The training data is a lot , consisting of the known training examples. Each training example is that amount p + 1-dimensional vector of the to-learn characteristics (instance) and the to-learn target classification : . When creating the top node in the decision tree, C4.5 looks for the first decision feature. To determine this, C4.5 compares for each feature the efficiency with which the training data set would be divided among this feature and decides on the best one. The criterion is the highest gain in information that can be achieved by the feature ( Kullback-Leibler divergence ). The training data are then divided into subsets according to their values of the selected feature, for each of which a branch is created below the root node. The algorithm is continued recursively in that the previous sequence is applied again for each of these branches while restricting the subset of the training data assigned to this branch. If it is not possible to gain information on a branch by further subdividing the training data, a sheet with the remaining target classification is created on this branch. The highest possible maximum degree of the tree is thus .

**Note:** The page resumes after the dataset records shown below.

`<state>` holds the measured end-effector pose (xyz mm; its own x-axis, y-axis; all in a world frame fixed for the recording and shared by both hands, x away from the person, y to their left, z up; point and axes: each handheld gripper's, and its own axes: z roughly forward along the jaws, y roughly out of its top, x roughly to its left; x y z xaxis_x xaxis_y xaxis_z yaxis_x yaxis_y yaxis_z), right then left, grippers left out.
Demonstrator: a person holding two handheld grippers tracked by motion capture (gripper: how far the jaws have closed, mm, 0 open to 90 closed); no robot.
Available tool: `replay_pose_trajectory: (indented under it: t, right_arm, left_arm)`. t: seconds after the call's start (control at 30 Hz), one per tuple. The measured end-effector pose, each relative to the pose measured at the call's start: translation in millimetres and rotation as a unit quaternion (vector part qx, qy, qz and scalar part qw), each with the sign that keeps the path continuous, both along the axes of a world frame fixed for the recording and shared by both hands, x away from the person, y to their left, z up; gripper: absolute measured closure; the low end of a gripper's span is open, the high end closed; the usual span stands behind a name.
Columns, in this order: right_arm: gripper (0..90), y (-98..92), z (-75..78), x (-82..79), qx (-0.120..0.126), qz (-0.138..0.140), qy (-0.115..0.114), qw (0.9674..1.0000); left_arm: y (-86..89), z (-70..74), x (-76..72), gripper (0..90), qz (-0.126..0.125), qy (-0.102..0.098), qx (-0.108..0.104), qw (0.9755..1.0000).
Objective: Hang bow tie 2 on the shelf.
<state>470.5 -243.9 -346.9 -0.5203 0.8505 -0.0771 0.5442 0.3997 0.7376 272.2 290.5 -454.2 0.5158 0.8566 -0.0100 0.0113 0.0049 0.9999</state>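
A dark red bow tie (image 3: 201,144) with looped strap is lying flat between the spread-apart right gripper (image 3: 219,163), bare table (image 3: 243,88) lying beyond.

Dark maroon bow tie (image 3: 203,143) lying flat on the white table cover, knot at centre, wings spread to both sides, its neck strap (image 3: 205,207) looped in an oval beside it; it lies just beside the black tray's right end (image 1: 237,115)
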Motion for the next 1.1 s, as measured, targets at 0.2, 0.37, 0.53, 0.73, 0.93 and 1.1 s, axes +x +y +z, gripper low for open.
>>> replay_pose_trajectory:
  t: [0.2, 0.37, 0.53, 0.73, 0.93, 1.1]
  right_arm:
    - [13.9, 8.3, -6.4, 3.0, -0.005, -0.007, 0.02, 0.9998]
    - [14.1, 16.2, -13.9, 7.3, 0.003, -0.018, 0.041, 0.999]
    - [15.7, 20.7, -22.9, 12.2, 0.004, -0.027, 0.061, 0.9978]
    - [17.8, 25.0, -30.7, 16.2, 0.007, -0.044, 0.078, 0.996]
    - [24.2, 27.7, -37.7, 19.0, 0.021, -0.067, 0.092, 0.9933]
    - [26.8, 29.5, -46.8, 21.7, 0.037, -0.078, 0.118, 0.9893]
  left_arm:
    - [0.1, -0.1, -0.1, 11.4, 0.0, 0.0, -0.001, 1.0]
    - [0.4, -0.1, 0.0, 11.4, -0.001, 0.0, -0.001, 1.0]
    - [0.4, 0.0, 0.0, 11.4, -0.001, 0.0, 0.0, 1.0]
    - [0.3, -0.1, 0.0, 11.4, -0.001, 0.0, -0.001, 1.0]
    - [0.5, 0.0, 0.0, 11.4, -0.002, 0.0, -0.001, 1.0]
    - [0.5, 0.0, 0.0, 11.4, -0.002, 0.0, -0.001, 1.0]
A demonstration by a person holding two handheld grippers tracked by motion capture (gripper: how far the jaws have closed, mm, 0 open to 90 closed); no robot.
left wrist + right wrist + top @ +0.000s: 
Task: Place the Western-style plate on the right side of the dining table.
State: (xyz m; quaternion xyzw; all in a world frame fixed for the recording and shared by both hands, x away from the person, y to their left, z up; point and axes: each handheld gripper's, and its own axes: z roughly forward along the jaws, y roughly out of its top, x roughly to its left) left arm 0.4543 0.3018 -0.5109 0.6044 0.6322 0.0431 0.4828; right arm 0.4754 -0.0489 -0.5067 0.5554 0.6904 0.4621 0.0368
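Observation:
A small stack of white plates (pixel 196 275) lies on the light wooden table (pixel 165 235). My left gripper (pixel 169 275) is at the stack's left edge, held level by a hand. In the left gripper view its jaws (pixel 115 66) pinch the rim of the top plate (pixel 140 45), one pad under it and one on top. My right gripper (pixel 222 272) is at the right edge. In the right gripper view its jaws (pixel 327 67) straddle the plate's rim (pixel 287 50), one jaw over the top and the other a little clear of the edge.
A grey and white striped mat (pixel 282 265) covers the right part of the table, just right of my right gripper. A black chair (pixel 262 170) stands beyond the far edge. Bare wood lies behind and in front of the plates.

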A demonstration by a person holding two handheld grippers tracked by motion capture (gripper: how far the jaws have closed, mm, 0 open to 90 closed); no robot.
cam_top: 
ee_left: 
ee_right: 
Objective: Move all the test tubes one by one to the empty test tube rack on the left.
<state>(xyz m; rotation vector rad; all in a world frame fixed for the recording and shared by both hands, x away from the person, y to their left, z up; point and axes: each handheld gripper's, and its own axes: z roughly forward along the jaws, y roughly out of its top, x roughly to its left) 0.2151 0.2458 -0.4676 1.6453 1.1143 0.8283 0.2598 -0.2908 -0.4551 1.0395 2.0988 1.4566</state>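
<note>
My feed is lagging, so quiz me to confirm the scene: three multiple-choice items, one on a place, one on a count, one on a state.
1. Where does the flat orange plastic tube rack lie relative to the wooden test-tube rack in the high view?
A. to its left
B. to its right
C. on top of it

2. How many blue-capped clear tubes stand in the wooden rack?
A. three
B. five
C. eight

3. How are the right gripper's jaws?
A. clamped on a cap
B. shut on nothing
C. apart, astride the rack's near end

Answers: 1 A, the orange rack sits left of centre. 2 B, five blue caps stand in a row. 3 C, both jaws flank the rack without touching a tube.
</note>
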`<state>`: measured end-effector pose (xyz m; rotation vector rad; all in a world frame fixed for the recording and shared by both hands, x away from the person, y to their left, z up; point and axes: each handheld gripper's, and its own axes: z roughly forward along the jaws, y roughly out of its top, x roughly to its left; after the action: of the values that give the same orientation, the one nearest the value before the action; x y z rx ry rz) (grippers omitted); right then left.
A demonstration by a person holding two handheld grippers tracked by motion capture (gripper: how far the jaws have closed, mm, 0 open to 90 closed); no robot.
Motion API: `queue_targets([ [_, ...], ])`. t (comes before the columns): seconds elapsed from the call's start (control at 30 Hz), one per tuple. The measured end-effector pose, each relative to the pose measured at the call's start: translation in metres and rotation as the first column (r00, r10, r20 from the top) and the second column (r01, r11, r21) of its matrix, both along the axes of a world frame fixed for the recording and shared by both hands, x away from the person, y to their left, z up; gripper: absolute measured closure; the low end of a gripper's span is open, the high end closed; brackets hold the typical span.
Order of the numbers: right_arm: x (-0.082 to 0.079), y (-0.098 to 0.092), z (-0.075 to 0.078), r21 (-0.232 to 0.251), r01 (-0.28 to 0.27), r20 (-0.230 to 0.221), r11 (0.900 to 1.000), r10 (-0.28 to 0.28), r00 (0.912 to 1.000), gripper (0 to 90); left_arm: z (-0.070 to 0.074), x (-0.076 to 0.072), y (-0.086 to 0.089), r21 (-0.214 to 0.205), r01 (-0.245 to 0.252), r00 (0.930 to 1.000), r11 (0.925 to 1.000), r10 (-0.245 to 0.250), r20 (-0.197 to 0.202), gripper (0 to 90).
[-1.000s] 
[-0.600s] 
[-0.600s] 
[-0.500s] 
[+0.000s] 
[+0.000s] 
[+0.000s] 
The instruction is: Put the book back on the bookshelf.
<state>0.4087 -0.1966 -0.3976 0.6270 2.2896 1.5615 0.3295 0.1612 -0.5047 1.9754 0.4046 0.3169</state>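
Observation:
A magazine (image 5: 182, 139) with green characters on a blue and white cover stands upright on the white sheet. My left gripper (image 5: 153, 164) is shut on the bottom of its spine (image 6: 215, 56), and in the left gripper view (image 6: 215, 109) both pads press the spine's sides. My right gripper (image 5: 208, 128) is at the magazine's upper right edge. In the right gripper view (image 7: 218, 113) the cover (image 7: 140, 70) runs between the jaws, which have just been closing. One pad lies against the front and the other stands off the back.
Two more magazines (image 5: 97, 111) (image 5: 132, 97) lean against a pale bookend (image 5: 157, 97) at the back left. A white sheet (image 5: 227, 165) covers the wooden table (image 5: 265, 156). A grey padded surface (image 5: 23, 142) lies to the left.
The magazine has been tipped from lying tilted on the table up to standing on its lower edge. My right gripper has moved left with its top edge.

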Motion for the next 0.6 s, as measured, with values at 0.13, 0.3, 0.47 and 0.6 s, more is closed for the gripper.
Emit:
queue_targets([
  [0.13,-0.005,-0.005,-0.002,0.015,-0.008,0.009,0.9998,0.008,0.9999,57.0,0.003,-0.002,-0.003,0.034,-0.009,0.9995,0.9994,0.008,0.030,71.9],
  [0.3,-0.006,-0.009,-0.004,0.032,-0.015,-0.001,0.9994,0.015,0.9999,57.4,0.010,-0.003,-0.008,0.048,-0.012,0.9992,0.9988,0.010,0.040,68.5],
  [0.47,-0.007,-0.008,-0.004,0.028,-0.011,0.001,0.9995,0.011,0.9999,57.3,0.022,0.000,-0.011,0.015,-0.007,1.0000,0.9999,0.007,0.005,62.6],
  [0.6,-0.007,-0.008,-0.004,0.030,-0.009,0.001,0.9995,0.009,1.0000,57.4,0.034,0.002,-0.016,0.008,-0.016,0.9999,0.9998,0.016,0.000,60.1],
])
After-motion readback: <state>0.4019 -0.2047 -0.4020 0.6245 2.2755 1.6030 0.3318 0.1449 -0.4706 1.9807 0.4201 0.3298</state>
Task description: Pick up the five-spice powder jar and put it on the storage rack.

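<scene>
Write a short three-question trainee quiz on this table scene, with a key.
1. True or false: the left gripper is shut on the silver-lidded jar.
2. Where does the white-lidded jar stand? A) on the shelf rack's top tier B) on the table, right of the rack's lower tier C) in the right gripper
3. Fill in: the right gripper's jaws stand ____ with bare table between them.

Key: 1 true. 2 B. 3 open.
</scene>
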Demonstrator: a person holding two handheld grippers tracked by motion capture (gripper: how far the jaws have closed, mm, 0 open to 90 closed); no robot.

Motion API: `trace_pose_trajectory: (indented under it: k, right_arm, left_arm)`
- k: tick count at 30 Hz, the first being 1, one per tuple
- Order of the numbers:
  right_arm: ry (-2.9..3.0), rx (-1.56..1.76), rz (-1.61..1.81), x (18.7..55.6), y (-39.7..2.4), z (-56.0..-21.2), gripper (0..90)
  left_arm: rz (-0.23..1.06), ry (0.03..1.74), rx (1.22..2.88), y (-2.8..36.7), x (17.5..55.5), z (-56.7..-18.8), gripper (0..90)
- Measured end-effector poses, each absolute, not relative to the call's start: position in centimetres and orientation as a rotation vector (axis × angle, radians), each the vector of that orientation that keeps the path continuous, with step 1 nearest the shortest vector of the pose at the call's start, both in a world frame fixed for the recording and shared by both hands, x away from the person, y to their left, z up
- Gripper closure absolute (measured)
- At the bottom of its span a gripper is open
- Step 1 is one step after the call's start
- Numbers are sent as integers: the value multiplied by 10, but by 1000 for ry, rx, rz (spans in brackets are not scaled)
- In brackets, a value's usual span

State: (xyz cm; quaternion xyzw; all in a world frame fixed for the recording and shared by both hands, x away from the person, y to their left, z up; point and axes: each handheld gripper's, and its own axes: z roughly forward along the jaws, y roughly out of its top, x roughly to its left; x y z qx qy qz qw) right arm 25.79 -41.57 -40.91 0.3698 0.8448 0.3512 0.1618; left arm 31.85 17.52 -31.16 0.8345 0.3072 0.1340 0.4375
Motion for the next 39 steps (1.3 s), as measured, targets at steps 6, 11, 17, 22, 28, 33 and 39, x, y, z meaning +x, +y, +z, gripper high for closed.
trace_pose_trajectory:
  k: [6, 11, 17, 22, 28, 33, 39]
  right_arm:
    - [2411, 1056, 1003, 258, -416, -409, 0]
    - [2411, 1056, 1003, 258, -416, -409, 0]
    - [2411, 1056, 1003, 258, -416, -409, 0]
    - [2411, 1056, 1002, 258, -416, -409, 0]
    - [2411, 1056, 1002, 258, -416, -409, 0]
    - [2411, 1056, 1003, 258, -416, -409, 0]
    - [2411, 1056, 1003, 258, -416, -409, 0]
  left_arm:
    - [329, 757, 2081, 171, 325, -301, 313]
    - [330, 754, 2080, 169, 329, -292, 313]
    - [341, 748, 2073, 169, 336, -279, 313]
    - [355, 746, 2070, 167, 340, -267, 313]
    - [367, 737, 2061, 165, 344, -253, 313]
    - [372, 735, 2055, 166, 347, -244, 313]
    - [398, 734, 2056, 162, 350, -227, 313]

Sarah goes sailing some days, not other days. Whether she goes sailing on a certain day depends primarily on the following characteristics: weather conditions (sunny / overcast / rainy); Temperature; Humidity; Wind strength (light / strong). On 14 random days, this data was recorded together with the information whether Sarah is going sailing:
|weather condition||Temperature in ° C||Humidity in%||Wind force||Sarah goes sailing|
Machine learning is to be used to uncover the connection between the four day-related characteristics and the statement whether Sarah goes sailing. Once you have determined this relationship, you can determine whether Sarah is going sailing for any other day if you know the weather data. C4.5 generates the decision tree shown from the training data given in the table. The numbers in brackets indicate the number of training records that correspond to this path.
Improvements over ID3
As an extension of the ID3 algorithm, C4.5 offers some improvements:
- Applicability to both discrete and continuous attributes - if the data records contain, for example, a real variable as one of the characteristics, the characteristic values are classified in discrete intervals.
- Applicability to training data with missing attribute values - Using C4.5, unavailable characteristic values can be marked as unknown (?). Unknown values are simply ignored when calculating the information gain.
- Possible cost weighting of the attributes - Characteristics that are laborious to determine can be assigned a higher cost weighting. Features with high cost weightings tend to be arranged further down in the decision tree as branches, so that this feature has to be determined for fewer classifications. For example, the use of C4.5 for diagnosing diseases could be adapted using the database of symptoms and medical examination values in such a way that cost-intensive examinations are more likely to be avoided and, if possible, are only used in cases of doubt between several possible diagnoses.
- Pruning of the decision tree after it has been created - In order to reduce the number of possible result classes of the classification, C4.5 cuts off long branches. This also prevents overfitting to the training data.
- Tom M. Mitchell: Machine Learning, 1997
- Quinlan, JR C4.5: Programs for Machine Learning. Morgan Kaufmann Publishers, 1993.